Let’s eliminate that by sticking to non European (or ‘non-white’) empires as examples. In which case I think it would indeed depend. Empires could indeed bring more advanced knowledge and forms of organization. Also the ability to protect and enforce order. I don’t think you can say as a hard rule than no subject people was ever better off under an empire.

And talking about ‘whose legal right’ to the resources and ‘theft’ is kind of silly over history in general. One primitive people that controlled a given area with valuable resources might just as easily have driven off/bumped off another primitive but perhaps less warlike people who lived in the same area quite recently before the empire arrived.

Obviously there were many cases where empires were heavy on coercion and light on providing any real benefit to subject peoples. Some largely eliminated subject peoples (either deliberately or through less deliberate spread of disease). But I don’t think you can say that no empire was ever beneficial for a subject people compared to the real alternatives at the time.

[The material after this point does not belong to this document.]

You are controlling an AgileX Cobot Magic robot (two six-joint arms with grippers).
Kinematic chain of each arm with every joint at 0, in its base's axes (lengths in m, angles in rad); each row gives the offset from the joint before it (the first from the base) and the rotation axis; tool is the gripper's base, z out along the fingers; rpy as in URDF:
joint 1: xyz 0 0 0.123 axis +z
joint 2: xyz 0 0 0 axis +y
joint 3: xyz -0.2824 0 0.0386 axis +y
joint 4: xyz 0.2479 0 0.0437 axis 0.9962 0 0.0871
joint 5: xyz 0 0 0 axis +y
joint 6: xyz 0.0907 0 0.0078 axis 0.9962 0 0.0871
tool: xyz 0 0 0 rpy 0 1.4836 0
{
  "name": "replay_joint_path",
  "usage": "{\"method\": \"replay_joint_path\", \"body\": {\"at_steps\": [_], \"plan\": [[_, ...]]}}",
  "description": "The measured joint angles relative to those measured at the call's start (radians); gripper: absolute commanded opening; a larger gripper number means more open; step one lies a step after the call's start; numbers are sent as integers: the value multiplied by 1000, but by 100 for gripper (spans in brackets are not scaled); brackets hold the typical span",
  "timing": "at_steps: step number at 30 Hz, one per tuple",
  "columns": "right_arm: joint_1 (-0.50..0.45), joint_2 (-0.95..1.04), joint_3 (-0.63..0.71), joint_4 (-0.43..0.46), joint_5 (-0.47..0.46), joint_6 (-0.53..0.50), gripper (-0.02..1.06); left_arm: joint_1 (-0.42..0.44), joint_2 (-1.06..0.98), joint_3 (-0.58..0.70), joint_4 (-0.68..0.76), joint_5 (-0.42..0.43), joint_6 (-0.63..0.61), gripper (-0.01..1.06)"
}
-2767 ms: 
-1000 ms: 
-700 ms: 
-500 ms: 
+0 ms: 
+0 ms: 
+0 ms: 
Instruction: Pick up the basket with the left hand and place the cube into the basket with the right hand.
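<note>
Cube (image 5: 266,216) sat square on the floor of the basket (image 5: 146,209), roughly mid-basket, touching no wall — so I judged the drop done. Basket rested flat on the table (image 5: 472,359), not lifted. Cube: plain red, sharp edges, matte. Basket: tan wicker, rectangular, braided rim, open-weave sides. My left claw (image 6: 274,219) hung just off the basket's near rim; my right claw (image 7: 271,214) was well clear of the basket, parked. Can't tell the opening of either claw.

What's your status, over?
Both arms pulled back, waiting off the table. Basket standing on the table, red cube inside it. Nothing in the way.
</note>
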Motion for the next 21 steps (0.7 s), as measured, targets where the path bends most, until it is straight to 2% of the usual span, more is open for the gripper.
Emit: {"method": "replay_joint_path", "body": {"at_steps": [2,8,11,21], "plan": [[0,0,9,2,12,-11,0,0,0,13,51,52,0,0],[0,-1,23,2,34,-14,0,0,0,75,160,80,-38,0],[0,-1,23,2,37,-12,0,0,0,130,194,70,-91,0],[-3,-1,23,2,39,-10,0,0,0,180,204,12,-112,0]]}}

The question of the OP is: how is empire theft.

Answer: It is taking of property without legal title.

That is why I’m asking by whose authority did the empire gain control? If by invasion, it was theft. If by legal documents made outside of the country involved, it is theft. If by arbitrary exercise of authority (Jackson) it is theft. Maybe that’s OK, but it is still theft.

Does that in some way intersect with the definition of “theft”? No, it does not

Well, if you don’t want to be thieves you make them a business offer.

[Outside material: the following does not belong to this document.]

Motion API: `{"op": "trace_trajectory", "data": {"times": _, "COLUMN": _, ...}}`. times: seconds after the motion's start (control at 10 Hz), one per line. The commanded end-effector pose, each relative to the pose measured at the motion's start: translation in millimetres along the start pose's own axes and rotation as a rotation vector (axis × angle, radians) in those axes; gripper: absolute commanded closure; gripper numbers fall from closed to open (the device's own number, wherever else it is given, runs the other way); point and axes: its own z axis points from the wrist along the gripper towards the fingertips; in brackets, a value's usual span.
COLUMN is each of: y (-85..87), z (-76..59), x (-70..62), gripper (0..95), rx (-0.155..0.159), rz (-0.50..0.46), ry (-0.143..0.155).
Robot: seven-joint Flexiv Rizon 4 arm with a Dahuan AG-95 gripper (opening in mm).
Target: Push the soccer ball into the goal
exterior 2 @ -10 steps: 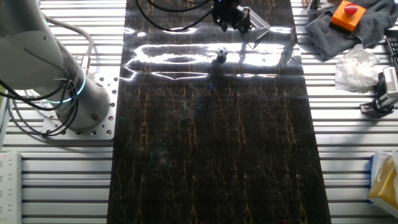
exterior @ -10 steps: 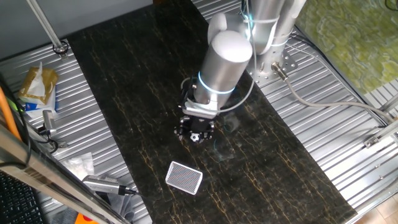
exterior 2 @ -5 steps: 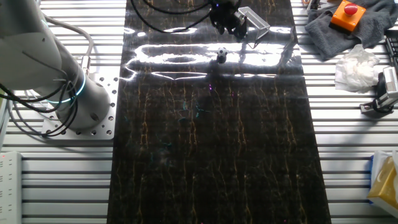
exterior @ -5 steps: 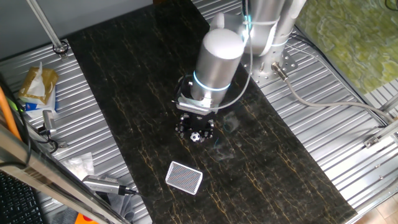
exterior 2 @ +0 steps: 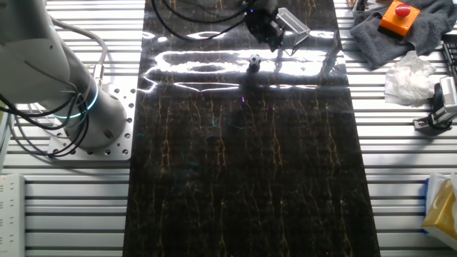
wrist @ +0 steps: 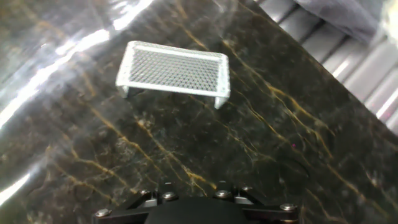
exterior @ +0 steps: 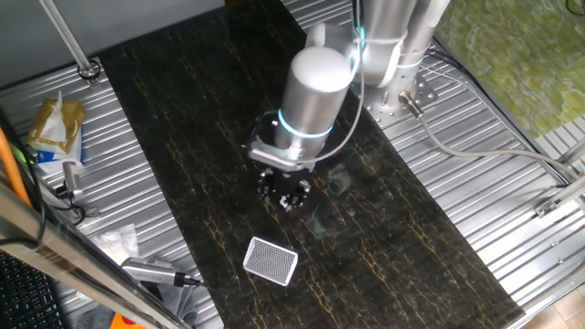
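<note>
The gripper [exterior: 284, 190] hung low over the dark marbled tabletop [exterior: 183, 119], its black head tucked under the arm's silver wrist [exterior: 311, 91], and whether its jaws were spread or pinched together could not be told from any view: the fingers were hidden in the fixed views, and the hand view caught only the black base with its screws. The soccer ball [exterior 2: 254, 62] sat on the tabletop in the glare, a small black-and-white dot, near the gripper [exterior 2: 265, 27] but apart from it, with nothing touching it as far as that view showed. In the first fixed view the ball could not be made out for certain beneath the gripper's head. The goal [exterior: 271, 260], a white-rimmed frame of fine dark mesh, stood on the tabletop a little way off, and the hand view looked straight at the goal [wrist: 173, 68] with bare marble between it and the camera and no ball in sight there. So the score read nil: the ball was not in the goal. By the look of it, what was left was nearly everything, namely getting behind the ball, making contact, and driving it across the open marble into the mesh.
</note>
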Motion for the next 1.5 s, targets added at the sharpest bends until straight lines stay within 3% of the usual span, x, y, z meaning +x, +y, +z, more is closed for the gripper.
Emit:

Yesterday was Australia Day here. It celebrates the white settlement of the country on that date in 1788.

However descendants of the people living here at the time see it slightly differently - Invasion Day protests held across nation and in London to challenge Australia Day date.

The legal argument seems weak in cases like this. As the OP noted, a government has the power to make any act legal just by declaring it so.

I feel a more useful standard for deciding what is right and wrong is reversibility. If a government is deciding whether an act directed at another country is right or wrong it should ask itself what its response would be if some hypothetical third country was directing the same act against them.

So if a country is thinking about taking over another country and is telling itself, “We’re not doing anything so bad. Sure, we’ll be running things in that country and taking out their raw materials but we’re going to be helping them to develop into a better place. They’ll actually benefit from us taking over.” they should ask themselves if they would be okay with more advanced country taking over their country for the same reasons.